Join the DZone community and get the full member experience.
Join For FreeIn this tutorial, we consolidated some practical approaches regarding OpenTelemetry and how to use it with Spring Boot. This tutorial is composed of four primary sections:
- OpenTelemetry practical concepts
- Setting up an observability stack with OpenTelemetry Collector, Grafana, Loki, Tempo, and Podman
- Instrumenting Spring Boot applications for OpenTelemetry
- Testing and E2E sample
By the end of the tutorial, you should be able to implement the following architecture:
OpenTelemetry Practical Concepts
As the official documentation states, OpenTelemetry is:
- An observability framework and toolkit designed to create and manage telemetry data such as traces, metrics, and logs
- Vendor and tool-agnostic, meaning that it can be used with a broad variety of Observability backends.
- Focused on the generation, collection, management, and export of telemetry. A major goal of OpenTelemetry is that you can easily instrument your applications or systems, no matter their language, infrastructure, or runtime environment.
Monitoring, Observability, and METL
To keep things short, monitoring is the process of collecting, processing, and analyzing data to track the state of a (information) system. Then, monitoring is going to the next level, to actually understand the information that is being collected and do something with it, like defining alerts for a given system.
To achieve both goals, it is necessary to collect three dimensions of data, specifically:
- Logs: Registries about processes and applications, with useful data like timestamps and context
- Metrics: Numerical data about the performance of applications and application modules
- Traces: Data that allow to estabilish the complete route that a given operation traverses through a series of dependent applications
Hence, when the state of a given system is altered in some way, we have an Event, which correlates and ideally generates data on the three dimensions.
Why Is OpenTelemetry Important, and What Problem Does It Solve?

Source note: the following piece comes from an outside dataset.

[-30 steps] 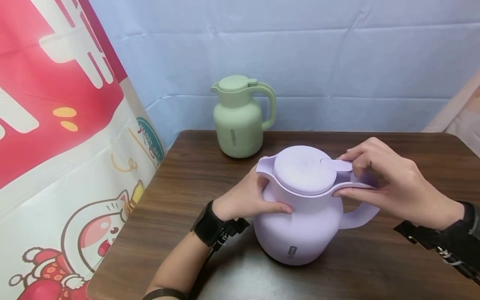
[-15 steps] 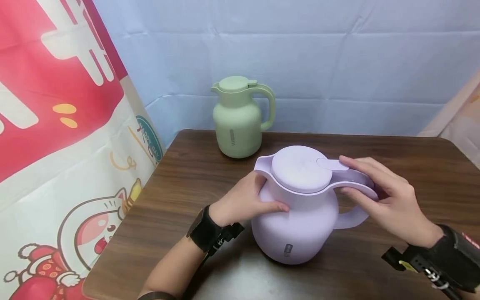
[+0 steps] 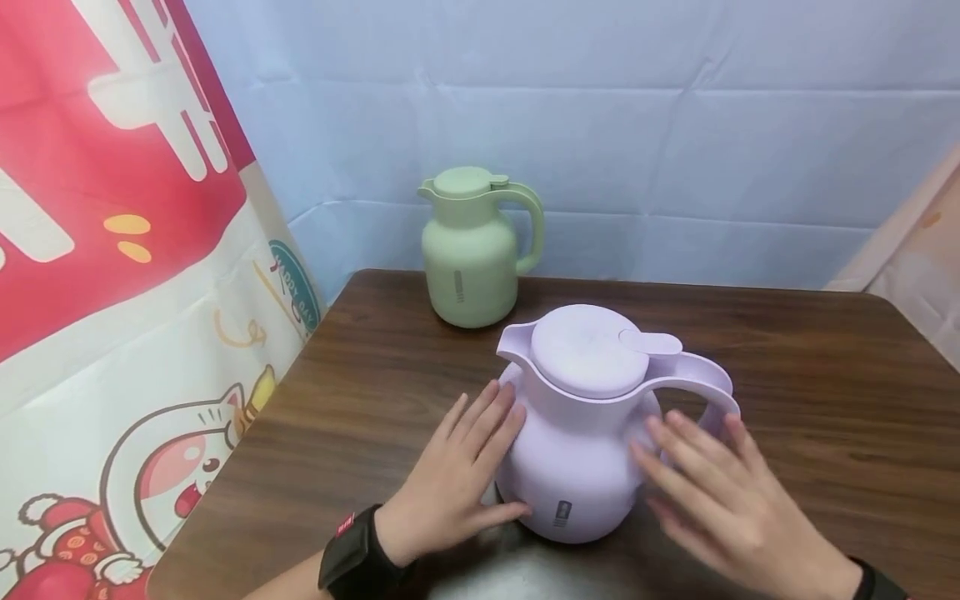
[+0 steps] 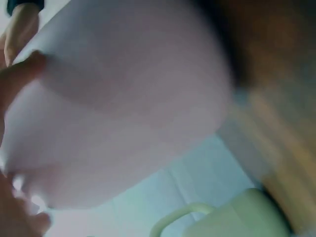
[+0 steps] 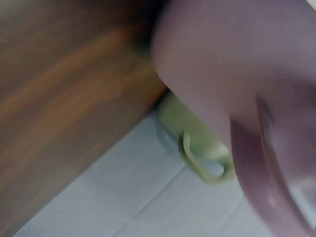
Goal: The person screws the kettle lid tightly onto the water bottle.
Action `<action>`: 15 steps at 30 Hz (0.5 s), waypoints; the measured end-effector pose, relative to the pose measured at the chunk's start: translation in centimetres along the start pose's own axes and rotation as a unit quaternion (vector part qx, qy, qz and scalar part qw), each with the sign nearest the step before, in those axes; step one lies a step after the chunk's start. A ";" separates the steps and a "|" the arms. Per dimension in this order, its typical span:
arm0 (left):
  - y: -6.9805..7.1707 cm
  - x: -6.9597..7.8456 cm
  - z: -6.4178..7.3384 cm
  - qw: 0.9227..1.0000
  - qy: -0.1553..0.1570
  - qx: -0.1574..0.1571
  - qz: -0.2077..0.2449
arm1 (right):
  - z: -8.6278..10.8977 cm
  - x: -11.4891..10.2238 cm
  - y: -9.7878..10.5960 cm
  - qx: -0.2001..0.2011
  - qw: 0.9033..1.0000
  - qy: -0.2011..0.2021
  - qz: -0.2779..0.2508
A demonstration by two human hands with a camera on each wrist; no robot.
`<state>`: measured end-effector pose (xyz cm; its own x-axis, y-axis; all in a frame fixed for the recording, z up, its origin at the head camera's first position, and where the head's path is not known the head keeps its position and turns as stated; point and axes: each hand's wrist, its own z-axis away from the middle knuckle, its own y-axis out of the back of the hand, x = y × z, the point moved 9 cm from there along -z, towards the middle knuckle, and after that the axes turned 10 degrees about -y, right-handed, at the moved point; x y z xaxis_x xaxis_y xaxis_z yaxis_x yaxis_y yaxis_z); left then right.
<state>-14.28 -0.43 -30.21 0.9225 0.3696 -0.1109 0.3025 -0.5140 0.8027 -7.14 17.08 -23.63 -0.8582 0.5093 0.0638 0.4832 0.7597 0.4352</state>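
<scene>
A lavender thermos jug (image 3: 573, 467) stands upright on the table, its spout to the left and its handle (image 3: 701, 379) to the right. The round lid (image 3: 588, 350) sits in the neck, with a small lever pointing over the handle. My left hand (image 3: 457, 483) lies with straight fingers at the jug's left side, fingertips right at the body. On the other side my right hand (image 3: 723, 500) has its fingers extended, overlapping the lower handle and body in the head view. Close up, the jug body (image 4: 123, 98) fills much of the left wrist view.
A green thermos jug (image 3: 471, 258) of the same shape stands at the table's back edge, left of the lavender one. The brown wooden table (image 3: 825, 400) ends at a pale blue cloth backdrop (image 3: 585, 142). A printed cloth (image 3: 150, 333) hangs at the left.
My right hand has let go of the lid lever and handle top, moving down beside the jug. My left hand has loosened from the neck, drawing back lower with fingers straightened.
</scene>
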 end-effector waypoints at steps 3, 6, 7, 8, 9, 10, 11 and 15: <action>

Developers recognize by experience that monitoring and observability are important, either to evaluate the actual state of a system or to do post-mortem analysis after disasters. Hence, it is natural to think that observability has been implemented in various ways. For example, if we think of a system constructed with Java, we have at least the following collection points:
- Logs: Systemd, /var/log, /opt/tomcat, FluentD
- Metrics: Java metrics via JMX, OS Metrics, vendor specific metrics via Spring Actuator
- Tracing: Data via Jaeger or Zipkin tooling in our Java workloads
This variety in turn imposes a great amount of complexity in instrumenting our systems to provide information, that a- comes in different formats, from b- technology that is difficult to implement, often with c- solutions that are too tied to a given provider or in the worst cases, d- technologies that only work with certain languages/frameworks.
And that's the magic about the OpenTelemetry proposal: by creating a working group under the CNCF umbrella the project can provide useful things like:
- Common protocols that vendors and communities can implement to talk to each other
- Standards for software communities to implement instrumentation in libraries and frameworks to provide data in OpenTelemetry format
- A collector able to retrieve/receive data from diverse origins compatible with OpenTelemetry, process it and send it to...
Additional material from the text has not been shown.